3. Histone deacetylase inhibitors correct frataxin deficiency in Friedreich ataxia

Having established that FXN gene silencing is largely due to the epigenetic chromatin modification state at the repeats and at the promoter element, we and other labs asked whether small molecule inhibitors of chromatin modifying enzymes might be identified that reactivate the gene in patient cells. Our laboratory and Festenstein [20] have focused on histone deacetylase (HDAC) inhibitors as potential therapeutics. Numerous studies have shown that small molecule HDAC inhibitors revert silent heterochromatin to an active chromatin conformation, and restore mRNA synthesis at genes that are silenced in various human diseases, including neurodegenerative and neuromotor diseases [52, 53]. A model for HDAC inhibitor reactivation of the FXN gene is shown in Figure 1 [54]. Eighteen HDAC enzymes have been identified in the human genome, including the zinc-dependent (class I, class II, and class IV) and the NAD+-dependent enzymes (class III or sirtuins). HDACs 1, 2, 3, and 8 belong to class I. Class II is further divided into class IIa (HDACs 4, 5, 7, and 9) and IIb (HDACs 6 and 10), according to their sequence homology and domain organization. HDAC 11 is the lone member of class IV. HDAC inhibitors fall into several chemical classes [55, 56], including small carboxylates (such as sodium butyrate, valproic acid, and sodium phenylbutyrate), hydroxamic acids (such as trichostatin A and suberoylanilide hydroxamic acid), benzamides (such as MS-275), epoxyketones (trapoxins), and cyclic peptides (including apicidin and depsipeptide). The structures of some of these compounds are shown in Figure 2. While the development of HDAC inhibitors as anti-cancer therapeutics is quite advanced [57], interest in the development of HDAC inhibitors for neurodegenerative and neuromotor diseases has increased in the past few years [53, 58].

Figure 2
Structures of the histone deacetylase inhibitors

Based on our finding of epigenetic silencing marks associated with pathogenic FXN alleles, we asked whether HDAC inhibitors could reverse silencing in FRDA lymphoblasts and primary lymphocytes [3]. We screened a small collection of the HDAC inhibitors discussed above, and found that only a 2-aminobenzamide called BML-210 (Figure 2) was active in restoring FXN gene expression in FRDA cells. Increases in mature FXN mRNA were accompanied by increases in frataxin protein. Our qRT-PCR assays utilized primers that span separate exons, providing additional evidence that RNA processing is not affected by the repeat expansion [28]. We synthesized a number of derivatives of BML-210, including 4b and 106 (Figure 2), and found that these molecules as well were active. Although several compounds, such as suberoylanilide hydroxamic acid (SAHA) and trichostatin A (TSA), showed global cellular HDAC activity (monitored as increases in total histone acetylation), only 2-aminobenzamides increased acetylation at FXN gene chromatin and FXN gene expression. Chromatin immunoprecipitation experiments also showed that the 2-aminobenzamide HDAC inhibitor 4b increases acetylation at particular lysine residues of histones H3 and H4 within intron 1 of FXN (H3-K14, H4-K5, and H4-K12 [3]), while SAHA and TSA did not. Chromatin signatures indicate that histone H3K9 is a key residue for gene silencing through methylation and reactivation through acetylation, mediated by the HDAC inhibitor [31]. Taken together, our results suggest that a specific HDAC enzyme, or HDAC-protein complex, is involved in FXN silencing and 2-aminobenzamides selectively target this protein in cells.

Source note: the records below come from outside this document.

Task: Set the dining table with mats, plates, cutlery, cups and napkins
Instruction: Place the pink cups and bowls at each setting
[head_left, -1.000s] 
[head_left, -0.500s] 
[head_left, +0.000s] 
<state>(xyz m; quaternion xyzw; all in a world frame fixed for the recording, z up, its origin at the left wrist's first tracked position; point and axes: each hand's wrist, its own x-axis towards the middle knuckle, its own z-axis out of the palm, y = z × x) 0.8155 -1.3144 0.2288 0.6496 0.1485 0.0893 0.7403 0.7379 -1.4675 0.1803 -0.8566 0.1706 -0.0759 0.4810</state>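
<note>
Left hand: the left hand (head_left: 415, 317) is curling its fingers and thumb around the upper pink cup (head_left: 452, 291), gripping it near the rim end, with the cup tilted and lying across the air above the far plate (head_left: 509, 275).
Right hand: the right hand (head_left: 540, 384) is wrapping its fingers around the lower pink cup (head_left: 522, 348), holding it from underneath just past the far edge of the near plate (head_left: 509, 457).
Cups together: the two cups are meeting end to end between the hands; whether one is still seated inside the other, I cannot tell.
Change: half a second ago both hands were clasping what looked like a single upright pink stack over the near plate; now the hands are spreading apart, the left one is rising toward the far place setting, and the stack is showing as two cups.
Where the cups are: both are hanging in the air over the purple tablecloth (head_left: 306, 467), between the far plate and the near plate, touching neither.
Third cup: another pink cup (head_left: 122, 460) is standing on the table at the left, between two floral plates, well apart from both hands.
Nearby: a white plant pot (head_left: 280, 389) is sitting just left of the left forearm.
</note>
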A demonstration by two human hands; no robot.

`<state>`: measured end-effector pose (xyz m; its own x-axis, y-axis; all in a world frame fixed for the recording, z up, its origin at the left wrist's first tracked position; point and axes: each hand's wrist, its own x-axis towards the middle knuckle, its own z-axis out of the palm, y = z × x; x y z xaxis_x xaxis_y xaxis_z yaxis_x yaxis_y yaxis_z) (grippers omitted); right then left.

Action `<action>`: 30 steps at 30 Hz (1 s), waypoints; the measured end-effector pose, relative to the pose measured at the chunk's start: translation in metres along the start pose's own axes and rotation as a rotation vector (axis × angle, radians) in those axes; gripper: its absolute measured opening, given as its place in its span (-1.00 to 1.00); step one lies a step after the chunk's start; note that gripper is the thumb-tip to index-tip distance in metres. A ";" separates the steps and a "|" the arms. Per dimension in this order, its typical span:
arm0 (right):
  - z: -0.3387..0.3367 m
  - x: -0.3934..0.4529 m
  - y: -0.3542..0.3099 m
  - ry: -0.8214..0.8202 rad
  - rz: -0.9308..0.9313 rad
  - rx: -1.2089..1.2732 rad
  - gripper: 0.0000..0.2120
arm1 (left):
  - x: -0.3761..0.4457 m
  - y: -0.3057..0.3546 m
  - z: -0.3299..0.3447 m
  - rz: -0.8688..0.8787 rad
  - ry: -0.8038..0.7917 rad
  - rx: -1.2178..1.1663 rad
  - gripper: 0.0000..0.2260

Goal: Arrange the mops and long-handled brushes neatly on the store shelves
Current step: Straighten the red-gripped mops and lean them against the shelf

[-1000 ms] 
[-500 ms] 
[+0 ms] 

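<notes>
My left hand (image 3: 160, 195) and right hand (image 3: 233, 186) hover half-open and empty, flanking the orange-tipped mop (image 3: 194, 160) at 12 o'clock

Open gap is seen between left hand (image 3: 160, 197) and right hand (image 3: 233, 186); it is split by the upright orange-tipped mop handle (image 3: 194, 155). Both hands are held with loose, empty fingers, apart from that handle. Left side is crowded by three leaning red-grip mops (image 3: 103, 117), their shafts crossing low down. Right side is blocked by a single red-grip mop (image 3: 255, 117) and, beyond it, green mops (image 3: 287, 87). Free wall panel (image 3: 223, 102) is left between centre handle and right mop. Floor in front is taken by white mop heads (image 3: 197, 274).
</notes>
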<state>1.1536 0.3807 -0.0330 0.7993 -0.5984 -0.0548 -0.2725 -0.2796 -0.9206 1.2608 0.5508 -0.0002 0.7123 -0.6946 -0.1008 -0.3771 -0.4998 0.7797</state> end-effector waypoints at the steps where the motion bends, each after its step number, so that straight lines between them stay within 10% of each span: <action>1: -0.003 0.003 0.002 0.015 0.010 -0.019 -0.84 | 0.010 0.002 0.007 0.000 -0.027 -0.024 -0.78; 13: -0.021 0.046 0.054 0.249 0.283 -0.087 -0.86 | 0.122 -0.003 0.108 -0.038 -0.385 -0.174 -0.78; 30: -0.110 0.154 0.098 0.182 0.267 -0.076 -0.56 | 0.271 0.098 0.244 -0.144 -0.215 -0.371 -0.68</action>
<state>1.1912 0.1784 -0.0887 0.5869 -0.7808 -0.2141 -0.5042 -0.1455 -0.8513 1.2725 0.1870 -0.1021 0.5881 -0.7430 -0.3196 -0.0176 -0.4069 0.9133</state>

Our initial results with benzamide HDAC inhibitors were obtained with lymphoblast cell lines and primary lymphocytes from FRDA patients [3, 41], but have been extended to two mouse FRDA models [41, 46, 59]. Importantly, the animal experiments document brain penetration of the 2-aminobenzamides and activity in the nervous system and report increases in FXN mRNA and frataxin protein. Bidichandani and colleagues have shown that HDACi 109 (Figure 2) is able to reverse nucleosome occupancy at the FXN promoter and relieve the transcription initiation defect in FRDA patient cells [60]. We recently found increases in FXN gene expression in human FRDA neuronal cells derived from patient induced pluripotent stem cells with 2-aminobenzamide HDAC inhibitors [31]. Additionally, we find that the 2-aminobenzamide HDAC inhibitors increase FXN expression selectively in patient cells, with minor effects on the normal alleles [61, 62], indicating that these compounds are likely acting on the mechanism of silencing induced by the repeats. Significant increase in expression occurs in >80% of patients tested through in vitro cell culture with the majority showing a greater than 2 fold increase [60, 61]. Since heterozygous individuals do not exhibit symptoms of Friedreich ataxia, the epigenetic effects of these compounds may provide a therapeutically useful increase in FXN messenger RNA in patient cells.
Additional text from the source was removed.